To manually construct and visualize a simple mixed vine model:

from scipy.stats import norm, gamma, poisson
import numpy as np
from mixedvines.copula import Copula, GaussianCopula, ClaytonCopula, \
        FrankCopula
from mixedvines.mixedvine import MixedVine
import matplotlib.pyplot as plt
import itertools
# Manually construct mixed vine
dim = 3  # Dimension
vine_type = 'c-vine'  # Canonical vine type
vine = MixedVine(dim, vine_type)
# Specify marginals
vine.set_marginal(0, norm(0, 1))
vine.set_marginal(1, poisson(5))
vine.set_marginal(2, gamma(2, 0, 4))
# Specify pair copulas
vine.set_copula(1, 0, GaussianCopula(0.5))
vine.set_copula(1, 1, FrankCopula(4))
vine.set_copula(2, 0, ClaytonCopula(5))
# Calculate probability density function on lattice
bnds = np.empty((3), dtype=object)
bnds[0] = [-3, 3]
bnds[1] = [0, 15]
bnds[2] = [0.5, 25]
(x0, x1, x2) = np.mgrid[bnds[0][0]:bnds[0][1]:0.05, bnds[1][0]:bnds[1][1],
                        bnds[2][0]:bnds[2][1]:0.1]
points = np.array([x0.ravel(), x1.ravel(), x2.ravel()]).T
pdf = vine.pdf(points)
pdf = np.reshape(pdf, x1.shape)
# Generate random variates
size = 100
samples = vine.rvs(size)
# Visualize 2d marginals and samples
comb = list(itertools.combinations(range(dim), 2))
for i, cmb in enumerate(comb):
    margin = np.sum(pdf, axis=len(comb)-i-1).T
    plt.subplot(2, len(comb), i + 1)
    plt.imshow(margin, aspect='auto', interpolation='none', cmap='hot',
               origin='lower', extent=[bnds[cmb[0]][0], bnds[cmb[0]][1],
                                       bnds[cmb[1]][0], bnds[cmb[1]][1]])
    plt.ylabel('$x_' + str(cmb[1]) + '$')
    plt.subplot(2, len(comb), len(comb) + i + 1)
    plt.scatter(samples[:, cmb[0]], samples[:, cmb[1]], s=1)
    plt.xlim(bnds[cmb[0]][0], bnds[cmb[0]][1])
    plt.ylim(bnds[cmb[1]][0], bnds[cmb[1]][1])
    plt.xlabel('$x_' + str(cmb[0]) + '$')
    plt.ylabel('$x_' + str(cmb[1]) + '$')
plt.tight_layout()
plt.show()

This code shows the 2d marginals and 100 samples of a 3d mixed vine.

Source code

The source code of the mixedvines package is hosted on GitHub.

References

[ONKEN2016](1, 2) A. Onken and S. Panzeri (2016). Mixed vine copulas as joint models of spike counts and local field potentials. In D. D. Lee, M. Sugiyama, U. V. Luxburg, I. Guyon and R. Garnett, editors, Advances in Neural Information Processing Systems 29 (NIPS 2016), pages 1325-1333.

License

Copyright (C) 2017 Arno Onken

This file is part of the mixedvines package.

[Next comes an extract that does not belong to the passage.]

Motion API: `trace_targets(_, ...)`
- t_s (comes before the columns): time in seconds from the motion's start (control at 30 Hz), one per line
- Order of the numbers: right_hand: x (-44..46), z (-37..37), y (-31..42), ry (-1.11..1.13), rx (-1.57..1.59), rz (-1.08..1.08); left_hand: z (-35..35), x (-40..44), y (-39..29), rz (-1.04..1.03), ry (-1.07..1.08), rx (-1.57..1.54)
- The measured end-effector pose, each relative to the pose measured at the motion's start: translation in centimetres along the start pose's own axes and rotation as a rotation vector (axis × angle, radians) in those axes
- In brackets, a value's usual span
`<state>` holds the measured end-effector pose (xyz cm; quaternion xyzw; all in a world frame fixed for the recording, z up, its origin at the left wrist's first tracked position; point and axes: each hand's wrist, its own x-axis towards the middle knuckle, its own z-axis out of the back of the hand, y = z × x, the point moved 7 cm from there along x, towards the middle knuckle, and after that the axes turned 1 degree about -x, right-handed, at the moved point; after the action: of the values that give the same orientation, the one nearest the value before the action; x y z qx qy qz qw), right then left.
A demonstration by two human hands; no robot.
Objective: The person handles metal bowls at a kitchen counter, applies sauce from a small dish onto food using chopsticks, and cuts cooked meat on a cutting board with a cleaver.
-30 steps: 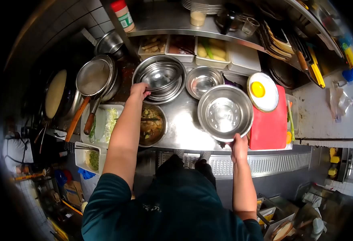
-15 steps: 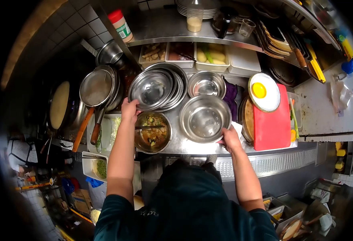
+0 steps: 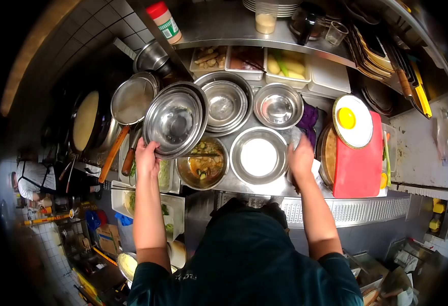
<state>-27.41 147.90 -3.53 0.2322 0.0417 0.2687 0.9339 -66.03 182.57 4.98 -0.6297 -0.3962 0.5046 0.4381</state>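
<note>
My left hand [image 3: 148,155] grips the near rim of some nested steel bowls [image 3: 175,122], lifted and tilted at the left. Behind them, more nested bowls [image 3: 226,104] rest on the counter. A single steel bowl [image 3: 259,155] sits flat in front of me. Just right of its rim is my right hand [image 3: 301,155], blurred; whether it holds anything I cannot make out. A smaller bowl [image 3: 278,106] stands behind. The pot of food [image 3: 202,166] is below the lifted bowls, with a utensil across it.
A red cutting board [image 3: 357,163] lies at the right, with a white plate [image 3: 353,121] bearing something yellow over its far end. Strainers [image 3: 132,99] and a pan [image 3: 87,121] are at the left. A shelf [image 3: 224,36] crosses above food containers. At the far left is another person [image 3: 35,178].
The bowls in my left hand came up off the stack and moved left. The single bowl now rests on the counter, and my right hand has let go of its rim.
</note>
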Motion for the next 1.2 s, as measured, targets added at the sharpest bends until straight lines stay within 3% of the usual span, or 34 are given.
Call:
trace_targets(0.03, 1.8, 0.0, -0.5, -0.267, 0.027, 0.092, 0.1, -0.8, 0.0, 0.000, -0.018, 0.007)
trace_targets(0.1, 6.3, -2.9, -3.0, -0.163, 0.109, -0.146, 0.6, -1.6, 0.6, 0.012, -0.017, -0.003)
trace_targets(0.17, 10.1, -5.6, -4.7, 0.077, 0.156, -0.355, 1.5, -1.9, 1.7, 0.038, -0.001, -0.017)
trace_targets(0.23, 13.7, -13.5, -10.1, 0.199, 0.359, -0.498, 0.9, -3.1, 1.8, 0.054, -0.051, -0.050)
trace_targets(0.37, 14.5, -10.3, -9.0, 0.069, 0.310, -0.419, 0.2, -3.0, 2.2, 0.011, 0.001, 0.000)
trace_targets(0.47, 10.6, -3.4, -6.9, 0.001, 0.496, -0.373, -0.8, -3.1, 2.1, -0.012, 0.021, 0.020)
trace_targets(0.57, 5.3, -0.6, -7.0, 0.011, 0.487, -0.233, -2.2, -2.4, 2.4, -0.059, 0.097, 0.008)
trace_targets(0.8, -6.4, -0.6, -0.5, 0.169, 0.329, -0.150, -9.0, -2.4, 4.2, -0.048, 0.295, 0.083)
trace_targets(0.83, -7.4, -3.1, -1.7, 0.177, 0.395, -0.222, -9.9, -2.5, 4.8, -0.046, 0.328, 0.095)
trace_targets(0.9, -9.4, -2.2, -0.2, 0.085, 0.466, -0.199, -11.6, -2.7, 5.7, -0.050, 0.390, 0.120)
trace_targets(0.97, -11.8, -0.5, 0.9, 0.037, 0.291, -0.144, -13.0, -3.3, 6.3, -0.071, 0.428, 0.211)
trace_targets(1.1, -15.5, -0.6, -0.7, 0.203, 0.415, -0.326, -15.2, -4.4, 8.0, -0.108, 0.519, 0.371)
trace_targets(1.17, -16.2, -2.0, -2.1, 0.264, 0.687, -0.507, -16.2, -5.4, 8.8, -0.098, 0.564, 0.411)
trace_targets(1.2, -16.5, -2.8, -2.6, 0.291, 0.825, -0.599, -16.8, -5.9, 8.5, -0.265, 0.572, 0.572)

The mixedvines package is free software; you can redistribute it and/or modify it under the terms of the GNU General Public License as published by the Free Software Foundation; either version 3 of the License, or (at your option) any later version.

The mixedvines package is distributed in the hope that it will be useful, but WITHOUT ANY WARRANTY; without even the implied warranty of MERCHANTABILITY or FITNESS FOR A PARTICULAR PURPOSE. See the GNU General Public License for more details.